Main Indiana employers criticize the state’s new abortion regulation

On Friday, Indiana’s governor signed a nearly total abortion ban, making the state the first to approve sweeping new restrictions since the Supreme Court overturned Roe v. Wade in June.

On Saturday morning, one of Indiana’s largest employers, pharmaceutical company Eli Lilly, issued a strong objection to the new restrictions. “Given this new law,” it said in a statement, “we will be forced to plan for more job growth outside of our home state.”

The company, which employs more than 10,000 people in Indiana, began by saying that “abortion is a divisive and deeply personal issue with no clear consensus among the citizens of Indiana.” It noted that Eli Lilly has expanded its employee health plan to include travel for reproductive services. But, it added, “that may not be enough for some current and potential employees.”

It was among the first major employers in the state to weigh in on the new law.

Soon after, Jon Mills, a spokesman for Cummins, an engine company that employs about 10,000 people in the state, said: “The right to make decisions about reproductive health ensures that women have the same opportunity as others to participate fully in our workforce. and that our workforce is diverse. There are provisions in the bill that run counter to that, impact our people and hinder our ability to attract and retain top talent.” He added that Cummins health care benefits cover elective reproductive health procedures, including medical travel benefits.

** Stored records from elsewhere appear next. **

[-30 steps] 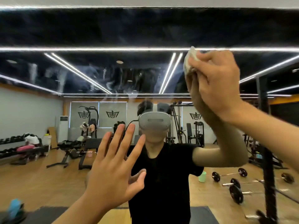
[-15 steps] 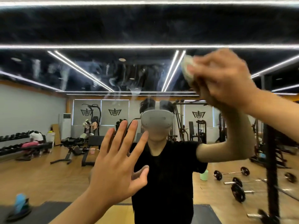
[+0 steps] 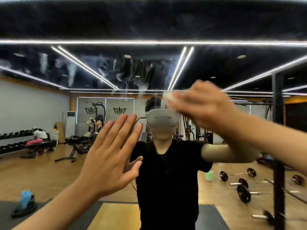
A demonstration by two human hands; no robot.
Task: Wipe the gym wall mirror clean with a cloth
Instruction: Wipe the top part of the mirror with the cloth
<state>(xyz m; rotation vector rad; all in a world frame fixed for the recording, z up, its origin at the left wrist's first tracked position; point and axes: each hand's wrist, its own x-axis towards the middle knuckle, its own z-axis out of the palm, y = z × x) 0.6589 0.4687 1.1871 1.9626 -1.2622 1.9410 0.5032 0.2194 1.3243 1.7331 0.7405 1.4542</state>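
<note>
Cloth (image 3: 167,96) — soft, light, likely best held bunched — is gripped by the right hand (image 3: 199,103); the left hand (image 3: 113,156) is spread open at the mirror (image 3: 149,72)

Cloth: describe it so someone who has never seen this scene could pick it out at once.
The wall mirror fills the view. Right of centre, the blurred right hand is raised to the glass. The cloth is the small pale wad poking out on the left of its grip; the flat left hand lower down holds nothing.
</note>
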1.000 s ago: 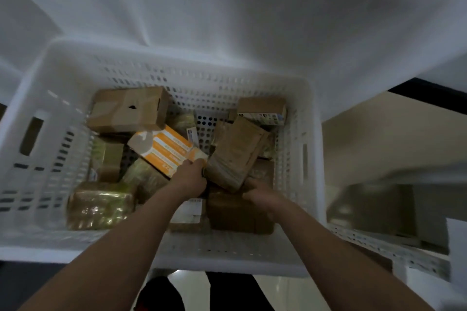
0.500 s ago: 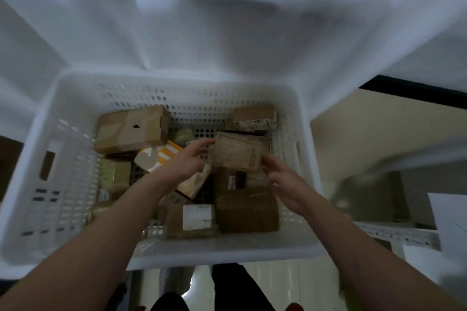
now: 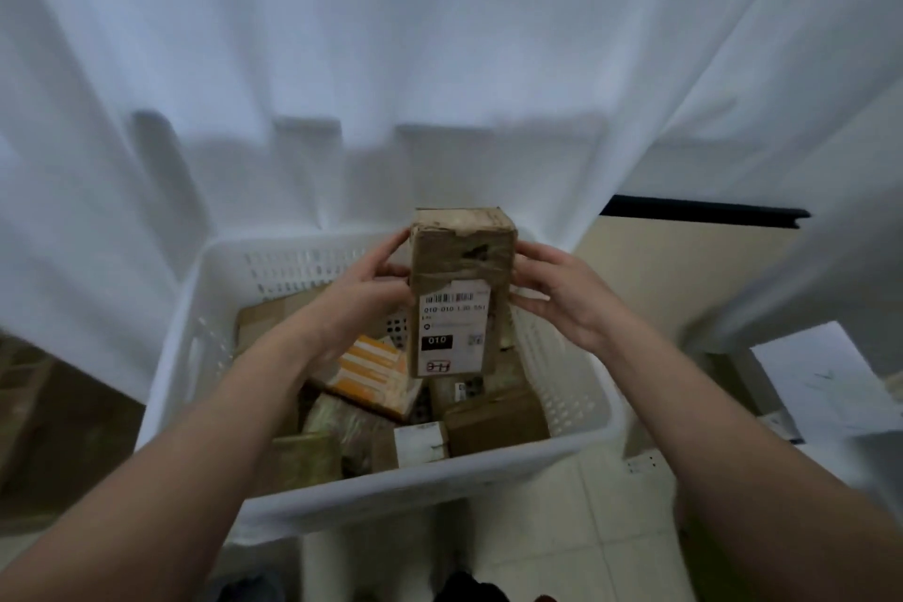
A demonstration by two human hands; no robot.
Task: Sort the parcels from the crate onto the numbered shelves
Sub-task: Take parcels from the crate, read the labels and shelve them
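Observation:
A brown taped parcel (image 3: 462, 259) is held upright above the white perforated crate (image 3: 430, 489). Its white label faces me, with a barcode and a black patch reading 010. My left hand (image 3: 364, 293) grips the parcel's left side and my right hand (image 3: 562, 293) grips its right side. Inside the crate lie several more parcels, among them an orange-and-white box (image 3: 371, 372), a brown box (image 3: 493, 420) and a wrapped yellowish packet (image 3: 308, 460).
White cloth (image 3: 440, 64) hangs behind and around the crate. A sheet of white paper (image 3: 826, 381) lies at the right. A beige wall (image 3: 674, 279) with a dark strip shows at the right, and tiled floor (image 3: 562, 543) lies below the crate.
Both hands have lifted the brown parcel out of the crate and turned it upright, label toward me. The view has tilted up, showing more cloth.

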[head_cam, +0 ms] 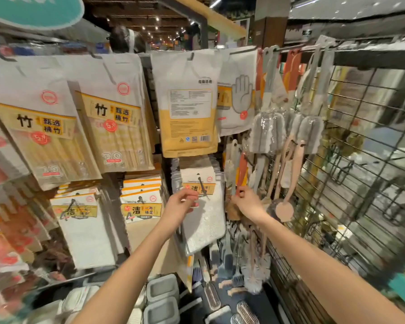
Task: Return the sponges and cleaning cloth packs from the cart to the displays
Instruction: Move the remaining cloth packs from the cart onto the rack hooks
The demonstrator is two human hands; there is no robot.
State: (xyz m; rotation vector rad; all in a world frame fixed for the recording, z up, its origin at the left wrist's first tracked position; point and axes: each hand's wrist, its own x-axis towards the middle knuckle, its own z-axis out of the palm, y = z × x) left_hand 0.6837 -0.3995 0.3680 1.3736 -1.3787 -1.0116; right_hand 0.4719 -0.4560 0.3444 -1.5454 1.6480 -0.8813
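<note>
**Cloth pack on hook, both hands at it**

Cloth pack (205, 220): white textured cloth in clear wrap, with a yellow header band bearing a bold "洁" and a small red round logo. It hangs on a black hook (202, 185) at the front of a stack of like packs.

Left hand (181, 204) is at the pack's upper left, thumb and fingertips closed in a pinch on the header edge. Right hand (247, 203) is at the pack's right edge with fingers curled. It is blurred, so I cannot tell what they hold, if anything.

Left of the pack hang more cloth packs (140, 208) with the same "洁" band and a red price dot. Up and left of it, chopstick packs (114, 127) read "竹", "甄选楠竹", "5.9" and "38". Straight above is a yellow-and-white pouch (187, 106), back side out, with a barcode and fine print too small to read. Above right is a glove pack (240, 97) with a hand outline.

Right of the pack, brushes (267, 134) hang on a wire grid (365, 164). Below it are grey-lidded boxes (162, 291), lids on, contents hidden.
</note>
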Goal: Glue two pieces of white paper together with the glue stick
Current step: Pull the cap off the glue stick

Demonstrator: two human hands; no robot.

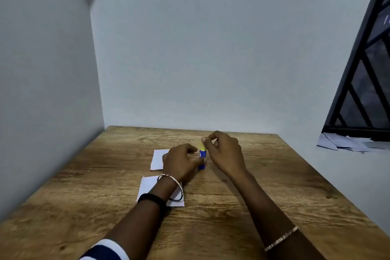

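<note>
— Hands, how are they?
— Left hand point(181, 161) holds the blue glue stick point(202, 157) upright on the tabletop point(263, 186); right hand point(223, 152) fingers pinch its yellow top.
— Papers?
— Two white papers point(157, 159) lie left, flat.

Wooden table point(253, 207), grey walls point(211, 48), dark-framed window point(363, 82), loose papers point(344, 142) beneath it.

Two papers point(157, 159) point(147, 186) lie on the table point(242, 207), one behind the other; glue stick point(202, 155) stands right of them
</note>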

Mr. Mills also said that “before and during the legislative process, we shared our concerns about this legislation with the legislative leadership.”

Roche, the Swiss pharmaceutical company with its North American headquarters in Indianapolis, did not have an immediate comment. Other companies with headquarters or major offices in Indiana did not immediately respond to requests for comment.

Following the Supreme Court’s decision, few companies weighed in directly on the verdict. Far more said they would extend their employer’s health care coverage to cover travel and other expenses for employees who may need to seek out-of-state reproductive health care.

Some companies with a large presence in Indiana have previously indicated they will cover travel for employees. In June, Hooks said it would cover up to $4,000 in travel expenses for employees on its health care plan. The software company Salesforce, which has about 2,300 employees in Indianapolis, has also said it would relocate employees who want to leave states where abortion is banned. Neither immediately responded to a request for comment.

In its statement, Eli Lilly described the Indiana law as “one of the most restrictive anti-abortion laws in the United States.” It continued: “As a global company headquartered in Indianapolis for more than 145 years, we work hard to retain and attract thousands of people who are important drivers of our state’s economy. Given this new law, we will be forced to plan for more employment growth outside our home state.”